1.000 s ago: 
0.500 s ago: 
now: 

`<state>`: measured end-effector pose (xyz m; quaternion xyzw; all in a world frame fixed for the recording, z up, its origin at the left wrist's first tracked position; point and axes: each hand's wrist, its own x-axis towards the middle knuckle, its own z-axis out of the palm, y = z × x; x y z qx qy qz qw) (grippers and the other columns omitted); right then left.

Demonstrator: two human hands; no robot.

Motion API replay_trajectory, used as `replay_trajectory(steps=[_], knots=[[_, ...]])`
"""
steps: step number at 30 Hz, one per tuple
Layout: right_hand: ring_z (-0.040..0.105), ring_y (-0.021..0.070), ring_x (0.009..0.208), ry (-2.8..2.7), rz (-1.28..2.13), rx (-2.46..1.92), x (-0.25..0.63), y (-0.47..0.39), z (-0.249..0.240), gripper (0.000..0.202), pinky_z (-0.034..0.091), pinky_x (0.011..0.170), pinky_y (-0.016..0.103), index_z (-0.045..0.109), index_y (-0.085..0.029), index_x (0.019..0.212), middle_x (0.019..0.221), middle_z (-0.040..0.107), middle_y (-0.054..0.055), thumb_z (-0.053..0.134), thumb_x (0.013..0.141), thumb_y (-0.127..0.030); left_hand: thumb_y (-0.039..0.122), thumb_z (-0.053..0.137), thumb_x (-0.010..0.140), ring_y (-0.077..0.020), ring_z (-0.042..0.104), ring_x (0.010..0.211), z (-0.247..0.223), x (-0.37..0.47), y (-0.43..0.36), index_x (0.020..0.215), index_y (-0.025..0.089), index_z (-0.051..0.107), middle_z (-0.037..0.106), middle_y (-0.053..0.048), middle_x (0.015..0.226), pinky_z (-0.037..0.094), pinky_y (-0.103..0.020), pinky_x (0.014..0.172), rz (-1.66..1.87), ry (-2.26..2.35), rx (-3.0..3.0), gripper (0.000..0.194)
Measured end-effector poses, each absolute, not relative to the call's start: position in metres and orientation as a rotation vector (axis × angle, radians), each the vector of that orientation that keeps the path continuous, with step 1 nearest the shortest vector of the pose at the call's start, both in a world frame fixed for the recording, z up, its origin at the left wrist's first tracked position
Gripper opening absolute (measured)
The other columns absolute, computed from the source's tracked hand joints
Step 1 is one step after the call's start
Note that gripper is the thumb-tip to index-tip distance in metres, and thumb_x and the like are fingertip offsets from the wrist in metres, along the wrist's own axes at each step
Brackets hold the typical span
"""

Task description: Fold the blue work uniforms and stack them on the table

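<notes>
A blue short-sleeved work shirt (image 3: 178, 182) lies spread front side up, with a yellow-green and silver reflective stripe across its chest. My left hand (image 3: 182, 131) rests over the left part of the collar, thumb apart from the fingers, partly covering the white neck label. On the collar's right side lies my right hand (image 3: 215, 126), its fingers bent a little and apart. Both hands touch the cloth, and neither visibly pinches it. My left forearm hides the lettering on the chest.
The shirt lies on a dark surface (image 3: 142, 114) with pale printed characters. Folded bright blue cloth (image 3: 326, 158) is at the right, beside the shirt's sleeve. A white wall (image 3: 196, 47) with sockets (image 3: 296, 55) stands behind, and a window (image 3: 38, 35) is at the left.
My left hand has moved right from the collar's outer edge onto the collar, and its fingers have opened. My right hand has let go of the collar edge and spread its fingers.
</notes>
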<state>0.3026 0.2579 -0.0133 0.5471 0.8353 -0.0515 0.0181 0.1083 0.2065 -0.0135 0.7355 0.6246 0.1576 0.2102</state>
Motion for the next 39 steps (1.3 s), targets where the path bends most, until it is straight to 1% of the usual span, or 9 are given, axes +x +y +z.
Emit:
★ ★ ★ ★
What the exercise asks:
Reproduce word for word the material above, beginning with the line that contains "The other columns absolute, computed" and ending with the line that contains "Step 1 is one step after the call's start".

Finished task:
The other columns absolute, computed from the source's tracked hand joints
Step 1 is one step after the call's start

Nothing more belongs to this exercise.